Americans and The Napkin Dilemma
How to lose weight - trash weight that is.
Would you believe me if I told you that you generate an average of 4.4 pounds of trash per day? I know that’s hard to believe, especially if you’re actively trying to reduce your carbon footprint, but that’s the harsh reality if you’re an American; 4.4 lbs of trash, that’s nearly double of the global average.
For the past four years I have lived internationally, so I was kind of clueless to how bad it has gotten here in the United States. I was in for a rude awakening when I went grocery shopping and found packaged peeled oranges, clementines and bananas. I couldn’t believe it! Mother Nature and science worked their asses off to make this wonderful biodegradable packaging. We basically gave them the middle finger and wrapped this delicious fruit in something that’s not even natural and could leak harmful chemicals into our food.
What a brilliant idea.
Soon after this, I had a friend visit from India and it was really interesting to see her perspective on American culture. It was a role reversal because for the past year I asked questions about Indian culture and trash was always something that came into topic. Trash was all over the streets but families always made an effort to reduce trash by carrying Tupperware everywhere and often using reusable bags.

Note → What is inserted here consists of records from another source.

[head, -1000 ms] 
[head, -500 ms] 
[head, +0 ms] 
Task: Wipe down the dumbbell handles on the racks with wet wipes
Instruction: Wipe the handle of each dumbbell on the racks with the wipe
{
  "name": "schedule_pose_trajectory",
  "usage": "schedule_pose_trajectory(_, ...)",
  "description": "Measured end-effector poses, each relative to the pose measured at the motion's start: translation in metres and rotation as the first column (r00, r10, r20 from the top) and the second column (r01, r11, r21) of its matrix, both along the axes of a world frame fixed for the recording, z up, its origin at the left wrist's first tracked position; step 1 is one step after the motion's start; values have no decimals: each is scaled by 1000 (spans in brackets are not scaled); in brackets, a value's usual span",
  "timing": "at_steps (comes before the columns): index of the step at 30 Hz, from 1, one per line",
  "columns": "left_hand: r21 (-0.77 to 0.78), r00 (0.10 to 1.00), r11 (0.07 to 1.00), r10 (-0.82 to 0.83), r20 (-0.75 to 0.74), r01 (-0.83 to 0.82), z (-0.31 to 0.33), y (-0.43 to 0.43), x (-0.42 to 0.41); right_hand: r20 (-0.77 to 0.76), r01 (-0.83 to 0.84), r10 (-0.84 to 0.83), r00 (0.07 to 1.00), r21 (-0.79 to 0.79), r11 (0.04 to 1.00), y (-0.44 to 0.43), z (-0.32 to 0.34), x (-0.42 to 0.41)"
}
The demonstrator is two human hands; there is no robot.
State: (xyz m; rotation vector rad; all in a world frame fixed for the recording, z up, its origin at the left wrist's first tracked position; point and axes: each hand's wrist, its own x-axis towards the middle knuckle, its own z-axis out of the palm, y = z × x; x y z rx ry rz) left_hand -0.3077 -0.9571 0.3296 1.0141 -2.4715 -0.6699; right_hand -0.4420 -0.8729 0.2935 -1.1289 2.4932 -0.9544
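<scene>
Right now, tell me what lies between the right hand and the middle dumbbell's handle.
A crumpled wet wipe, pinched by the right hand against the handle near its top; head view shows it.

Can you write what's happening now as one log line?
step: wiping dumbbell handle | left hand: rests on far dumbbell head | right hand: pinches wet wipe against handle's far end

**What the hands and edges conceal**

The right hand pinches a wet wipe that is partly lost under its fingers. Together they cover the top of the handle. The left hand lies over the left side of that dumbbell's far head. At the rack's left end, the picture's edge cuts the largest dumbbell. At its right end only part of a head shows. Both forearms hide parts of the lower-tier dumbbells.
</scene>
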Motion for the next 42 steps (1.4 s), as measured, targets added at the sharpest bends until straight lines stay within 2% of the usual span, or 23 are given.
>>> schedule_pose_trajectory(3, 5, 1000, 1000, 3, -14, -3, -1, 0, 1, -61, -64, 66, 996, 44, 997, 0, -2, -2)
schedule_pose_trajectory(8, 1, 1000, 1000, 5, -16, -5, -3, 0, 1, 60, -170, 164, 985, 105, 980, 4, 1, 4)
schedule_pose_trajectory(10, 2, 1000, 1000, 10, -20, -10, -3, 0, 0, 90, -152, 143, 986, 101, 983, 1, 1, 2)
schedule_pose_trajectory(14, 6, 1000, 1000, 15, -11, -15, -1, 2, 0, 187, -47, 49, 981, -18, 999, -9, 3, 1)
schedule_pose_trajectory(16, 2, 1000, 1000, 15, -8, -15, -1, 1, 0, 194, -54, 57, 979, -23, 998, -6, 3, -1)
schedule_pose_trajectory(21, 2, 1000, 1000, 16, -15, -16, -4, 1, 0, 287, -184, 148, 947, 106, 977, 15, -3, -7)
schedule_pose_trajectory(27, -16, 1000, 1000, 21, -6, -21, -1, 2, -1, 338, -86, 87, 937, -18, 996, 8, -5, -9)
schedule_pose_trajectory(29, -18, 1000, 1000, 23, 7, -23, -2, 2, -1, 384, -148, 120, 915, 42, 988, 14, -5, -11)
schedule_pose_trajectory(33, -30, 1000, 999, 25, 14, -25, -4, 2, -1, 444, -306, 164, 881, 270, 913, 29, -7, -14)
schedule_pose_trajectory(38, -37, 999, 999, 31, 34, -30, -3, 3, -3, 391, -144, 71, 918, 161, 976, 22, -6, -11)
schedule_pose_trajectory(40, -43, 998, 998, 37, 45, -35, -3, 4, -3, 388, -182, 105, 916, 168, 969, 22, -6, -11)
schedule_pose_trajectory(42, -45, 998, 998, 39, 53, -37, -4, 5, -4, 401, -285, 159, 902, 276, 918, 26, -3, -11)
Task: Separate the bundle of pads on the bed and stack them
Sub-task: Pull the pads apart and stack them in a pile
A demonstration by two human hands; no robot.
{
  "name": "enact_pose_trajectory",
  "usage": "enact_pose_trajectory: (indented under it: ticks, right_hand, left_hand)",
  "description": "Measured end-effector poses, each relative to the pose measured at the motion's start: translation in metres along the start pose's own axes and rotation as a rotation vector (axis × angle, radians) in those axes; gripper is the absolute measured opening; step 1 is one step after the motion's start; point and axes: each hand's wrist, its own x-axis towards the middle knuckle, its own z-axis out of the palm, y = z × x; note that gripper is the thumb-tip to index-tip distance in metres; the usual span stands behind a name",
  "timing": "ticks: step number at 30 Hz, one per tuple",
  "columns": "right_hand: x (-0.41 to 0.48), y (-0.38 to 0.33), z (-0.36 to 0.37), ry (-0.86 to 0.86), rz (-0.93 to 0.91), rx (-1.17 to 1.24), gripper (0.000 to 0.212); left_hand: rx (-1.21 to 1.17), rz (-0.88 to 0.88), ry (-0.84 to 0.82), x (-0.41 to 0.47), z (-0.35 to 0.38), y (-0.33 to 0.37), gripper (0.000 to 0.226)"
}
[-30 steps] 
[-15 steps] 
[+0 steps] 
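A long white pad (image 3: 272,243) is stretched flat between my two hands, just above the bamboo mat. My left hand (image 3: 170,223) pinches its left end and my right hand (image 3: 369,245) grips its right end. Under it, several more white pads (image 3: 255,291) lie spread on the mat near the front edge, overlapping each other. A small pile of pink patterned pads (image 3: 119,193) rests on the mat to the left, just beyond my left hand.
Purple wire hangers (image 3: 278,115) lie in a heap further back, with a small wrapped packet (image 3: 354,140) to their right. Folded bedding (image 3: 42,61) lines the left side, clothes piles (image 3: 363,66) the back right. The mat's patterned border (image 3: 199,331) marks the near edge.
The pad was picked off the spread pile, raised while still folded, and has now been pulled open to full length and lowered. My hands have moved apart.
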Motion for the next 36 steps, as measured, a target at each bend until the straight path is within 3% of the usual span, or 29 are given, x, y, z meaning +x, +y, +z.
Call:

We were having lunch in San Francisco, and she asked me what’s the deal with napkins. And I thought,
“ What is she talking about? We’re not napkin crazy, we just use them when we eat”.
I looked around the tables and realized what she was referencing. Almost every table has a fat wad of napkins piled in front of their plates. I couldn’t answer her question, I have no idea how we’ve developed that habit besides the fact that society makes us think the more we have the better we are. When you’re having dinner and you ask for a napkin, almost always the waiter or your friend will bring back several sheets that each gets used a little bit or the majority not at all.
We need to break habits like these to help reduce our carbon footprint. It’s the small things that end up adding to 4.4 lbs. It’s the napkins, the extra condiment packets, produce bags, coffee cups, shopping bags, clothing, rotten food that sits in the fridge and the packaging for day to day items.
But this isn’t the one pill heals all solution.
The industries also have a major role in how much trash we generate. After moving back home to America, I’ve realized how easy it is for us to waste. Our societal values pretty much demands that we generate trash with the way industries are designed and how many people are raised. We live in a society that values convenience over conservation. To change that it’s going to require more than just changing our day-to-day habits. We need to influence industries on how they should prepare items. Ultimately we’re the consumer; we consume what we are provided. If companies start to provide products with little to no trash, then that will make a significant impact on reducing the daily amount of trash.
Now I don’t want you feeling helpless after reading this article. It seems like a big daunting task influencing industries, but it’s easier than you think. You can make a change by shopping at stores and buying products from companies that are actively trying to reduce their waste. It also means reusing those bags for shopping in grocery stores and malls. Your purchases influence industries and your actions influence your friends and family.
We’re in this together!
So get out there and lead by action on how you’re helping America reduce that 4.4 lbs per day to the global level, if not less.
What do you do to reduce your waste? What stores would you recommend that are conscience about the amount of waste they generate?